====== Material provided ======

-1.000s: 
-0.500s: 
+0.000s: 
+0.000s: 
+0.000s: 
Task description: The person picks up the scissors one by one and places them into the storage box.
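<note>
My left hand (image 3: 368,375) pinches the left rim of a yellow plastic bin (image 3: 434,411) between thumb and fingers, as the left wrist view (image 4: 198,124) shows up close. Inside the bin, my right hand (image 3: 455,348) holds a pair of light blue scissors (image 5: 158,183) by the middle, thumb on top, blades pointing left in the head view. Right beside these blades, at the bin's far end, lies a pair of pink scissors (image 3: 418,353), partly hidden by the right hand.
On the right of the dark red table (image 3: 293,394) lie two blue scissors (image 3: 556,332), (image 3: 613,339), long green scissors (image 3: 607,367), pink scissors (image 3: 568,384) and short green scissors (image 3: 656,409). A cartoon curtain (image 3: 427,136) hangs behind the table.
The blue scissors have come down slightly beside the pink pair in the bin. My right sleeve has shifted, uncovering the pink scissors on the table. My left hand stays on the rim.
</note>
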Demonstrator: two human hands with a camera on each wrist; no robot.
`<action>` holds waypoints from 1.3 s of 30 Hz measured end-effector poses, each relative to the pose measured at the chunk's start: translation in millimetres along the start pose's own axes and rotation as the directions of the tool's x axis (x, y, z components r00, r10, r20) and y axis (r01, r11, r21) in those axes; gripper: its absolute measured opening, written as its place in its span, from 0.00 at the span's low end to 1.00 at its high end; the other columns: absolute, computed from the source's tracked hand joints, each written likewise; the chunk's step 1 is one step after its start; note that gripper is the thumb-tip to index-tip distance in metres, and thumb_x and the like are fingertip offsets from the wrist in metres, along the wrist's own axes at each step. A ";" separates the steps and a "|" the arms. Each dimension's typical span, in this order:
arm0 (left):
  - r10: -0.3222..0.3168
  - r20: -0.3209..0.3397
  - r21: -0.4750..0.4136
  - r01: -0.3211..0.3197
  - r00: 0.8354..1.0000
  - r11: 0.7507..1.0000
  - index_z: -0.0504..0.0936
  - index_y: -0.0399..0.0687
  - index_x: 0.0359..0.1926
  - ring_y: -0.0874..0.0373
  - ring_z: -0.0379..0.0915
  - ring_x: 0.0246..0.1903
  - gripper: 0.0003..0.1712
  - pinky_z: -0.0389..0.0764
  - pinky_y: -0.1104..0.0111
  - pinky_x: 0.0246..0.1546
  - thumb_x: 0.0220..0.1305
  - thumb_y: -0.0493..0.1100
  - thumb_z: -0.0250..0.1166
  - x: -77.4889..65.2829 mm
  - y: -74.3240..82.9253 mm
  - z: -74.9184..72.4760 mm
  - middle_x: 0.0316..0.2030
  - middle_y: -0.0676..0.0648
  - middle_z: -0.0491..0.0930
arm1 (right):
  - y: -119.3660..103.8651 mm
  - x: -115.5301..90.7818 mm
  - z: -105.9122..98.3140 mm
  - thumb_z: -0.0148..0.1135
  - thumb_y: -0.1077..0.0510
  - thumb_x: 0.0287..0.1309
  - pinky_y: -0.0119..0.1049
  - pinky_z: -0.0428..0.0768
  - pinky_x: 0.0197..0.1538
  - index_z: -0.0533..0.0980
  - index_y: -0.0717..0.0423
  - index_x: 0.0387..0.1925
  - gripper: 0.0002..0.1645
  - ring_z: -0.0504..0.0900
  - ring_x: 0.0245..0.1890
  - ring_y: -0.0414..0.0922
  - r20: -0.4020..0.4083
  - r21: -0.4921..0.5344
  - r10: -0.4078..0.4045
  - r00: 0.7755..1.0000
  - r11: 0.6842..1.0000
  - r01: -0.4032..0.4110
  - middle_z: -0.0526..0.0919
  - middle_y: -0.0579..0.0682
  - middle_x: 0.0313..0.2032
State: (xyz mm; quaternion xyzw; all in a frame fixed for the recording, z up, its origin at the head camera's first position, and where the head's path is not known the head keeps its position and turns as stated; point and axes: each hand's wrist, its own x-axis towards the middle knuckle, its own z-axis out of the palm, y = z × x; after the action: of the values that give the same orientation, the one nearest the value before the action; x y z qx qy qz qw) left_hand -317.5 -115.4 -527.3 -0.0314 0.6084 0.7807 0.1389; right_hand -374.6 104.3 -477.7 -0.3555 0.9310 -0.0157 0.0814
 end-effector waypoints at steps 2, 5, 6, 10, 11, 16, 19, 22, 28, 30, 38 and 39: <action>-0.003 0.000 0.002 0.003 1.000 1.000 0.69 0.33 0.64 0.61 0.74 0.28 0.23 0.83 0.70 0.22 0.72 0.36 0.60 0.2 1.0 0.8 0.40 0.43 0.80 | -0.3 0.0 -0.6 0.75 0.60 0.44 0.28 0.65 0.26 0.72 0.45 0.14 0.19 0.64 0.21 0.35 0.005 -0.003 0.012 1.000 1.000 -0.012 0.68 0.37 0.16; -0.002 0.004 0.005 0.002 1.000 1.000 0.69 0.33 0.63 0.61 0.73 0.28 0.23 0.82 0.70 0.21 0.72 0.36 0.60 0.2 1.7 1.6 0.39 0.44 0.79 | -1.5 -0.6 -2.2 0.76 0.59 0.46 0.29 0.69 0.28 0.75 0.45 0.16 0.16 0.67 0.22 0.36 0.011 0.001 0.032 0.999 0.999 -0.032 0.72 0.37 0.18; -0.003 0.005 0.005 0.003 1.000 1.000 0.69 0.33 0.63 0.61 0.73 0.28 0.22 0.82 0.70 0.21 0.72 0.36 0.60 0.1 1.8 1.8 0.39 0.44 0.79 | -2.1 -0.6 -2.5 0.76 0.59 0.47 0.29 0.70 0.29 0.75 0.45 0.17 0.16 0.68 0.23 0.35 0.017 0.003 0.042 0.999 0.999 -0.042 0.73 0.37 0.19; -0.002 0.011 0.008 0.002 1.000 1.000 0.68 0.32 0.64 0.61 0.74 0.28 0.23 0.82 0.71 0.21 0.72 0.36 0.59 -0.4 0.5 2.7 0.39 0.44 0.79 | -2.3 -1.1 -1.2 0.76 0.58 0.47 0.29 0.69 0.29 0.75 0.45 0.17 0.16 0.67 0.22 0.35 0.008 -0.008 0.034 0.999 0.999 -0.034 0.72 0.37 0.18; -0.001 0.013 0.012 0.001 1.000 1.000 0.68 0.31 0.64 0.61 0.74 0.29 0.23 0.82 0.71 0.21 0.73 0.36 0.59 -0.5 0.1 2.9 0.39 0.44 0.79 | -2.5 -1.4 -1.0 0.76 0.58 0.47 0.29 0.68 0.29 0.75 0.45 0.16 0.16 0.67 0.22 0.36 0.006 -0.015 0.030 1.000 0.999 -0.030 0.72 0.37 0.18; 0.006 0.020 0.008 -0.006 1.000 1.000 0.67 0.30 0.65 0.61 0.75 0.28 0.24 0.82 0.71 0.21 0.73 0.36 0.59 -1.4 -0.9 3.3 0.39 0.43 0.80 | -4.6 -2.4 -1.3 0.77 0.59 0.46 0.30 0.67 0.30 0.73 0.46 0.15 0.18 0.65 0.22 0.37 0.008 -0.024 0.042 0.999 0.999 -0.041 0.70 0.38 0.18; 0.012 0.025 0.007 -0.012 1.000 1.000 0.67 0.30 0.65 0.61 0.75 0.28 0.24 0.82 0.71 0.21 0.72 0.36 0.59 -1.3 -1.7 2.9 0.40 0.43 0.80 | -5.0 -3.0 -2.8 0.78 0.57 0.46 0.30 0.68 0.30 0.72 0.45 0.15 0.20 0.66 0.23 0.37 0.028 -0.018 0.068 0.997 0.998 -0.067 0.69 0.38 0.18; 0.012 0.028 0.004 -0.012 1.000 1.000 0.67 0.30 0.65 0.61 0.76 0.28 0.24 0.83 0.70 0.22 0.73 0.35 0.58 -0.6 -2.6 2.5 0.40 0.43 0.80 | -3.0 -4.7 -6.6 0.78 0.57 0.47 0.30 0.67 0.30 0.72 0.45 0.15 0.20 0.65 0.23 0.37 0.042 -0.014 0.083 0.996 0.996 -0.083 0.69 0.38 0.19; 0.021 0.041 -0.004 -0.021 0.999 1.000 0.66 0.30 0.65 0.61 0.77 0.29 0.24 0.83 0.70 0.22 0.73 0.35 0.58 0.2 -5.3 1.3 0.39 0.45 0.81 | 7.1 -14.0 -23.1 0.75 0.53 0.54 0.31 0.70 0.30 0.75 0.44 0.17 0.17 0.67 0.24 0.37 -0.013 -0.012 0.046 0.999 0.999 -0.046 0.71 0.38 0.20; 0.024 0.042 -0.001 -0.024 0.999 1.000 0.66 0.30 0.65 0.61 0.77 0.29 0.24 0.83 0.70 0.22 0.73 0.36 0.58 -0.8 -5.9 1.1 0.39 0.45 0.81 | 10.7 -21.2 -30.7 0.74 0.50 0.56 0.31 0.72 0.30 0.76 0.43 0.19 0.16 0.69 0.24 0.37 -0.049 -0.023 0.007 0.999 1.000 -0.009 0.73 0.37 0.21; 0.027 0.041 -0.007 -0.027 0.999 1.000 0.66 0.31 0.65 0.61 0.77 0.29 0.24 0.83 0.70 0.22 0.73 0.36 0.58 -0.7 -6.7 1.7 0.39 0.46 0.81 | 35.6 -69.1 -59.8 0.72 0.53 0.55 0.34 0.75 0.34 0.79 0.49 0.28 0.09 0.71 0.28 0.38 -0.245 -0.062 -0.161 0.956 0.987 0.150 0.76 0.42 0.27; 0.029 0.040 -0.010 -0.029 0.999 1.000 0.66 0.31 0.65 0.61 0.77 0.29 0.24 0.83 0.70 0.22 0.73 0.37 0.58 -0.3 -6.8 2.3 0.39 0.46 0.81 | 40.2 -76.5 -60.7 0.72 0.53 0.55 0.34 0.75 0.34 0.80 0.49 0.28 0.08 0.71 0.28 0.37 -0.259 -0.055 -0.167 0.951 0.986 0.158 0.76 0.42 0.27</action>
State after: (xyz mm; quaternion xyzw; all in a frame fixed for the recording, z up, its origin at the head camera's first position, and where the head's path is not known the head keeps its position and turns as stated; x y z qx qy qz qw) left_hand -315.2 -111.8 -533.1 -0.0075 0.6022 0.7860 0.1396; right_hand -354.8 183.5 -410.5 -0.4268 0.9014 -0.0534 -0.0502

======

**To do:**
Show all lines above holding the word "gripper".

**Solution to this exercise:**
`<action>` holds waypoints from 1.3 s of 30 Hz measured end-effector poses, each relative to the pose measured at the chunk's start: translation in millimetres along the start pose's own axes and rotation as the directions of the tool's x axis (x, y, z components r00, r10, r20) and y axis (r01, r11, r21) in those axes; gripper: its absolute measured opening, written as its place in its span, from 0.00 at the span's low end to 1.00 at its high end; the other columns: absolute, computed from the source's tracked hand joints, each written likewise; the chunk's step 1 is one step after its start; note that gripper is the thumb-tip to index-tip distance in metres, and thumb_x and the like are fingertip offsets from the wrist in metres, along the wrist's own axes at each step. A ";" separates the steps and a "|" the arms. Each dimension's typical span, in this order:
  - gripper: 0.0003..0.1712
  - gripper: 0.0002..0.1645

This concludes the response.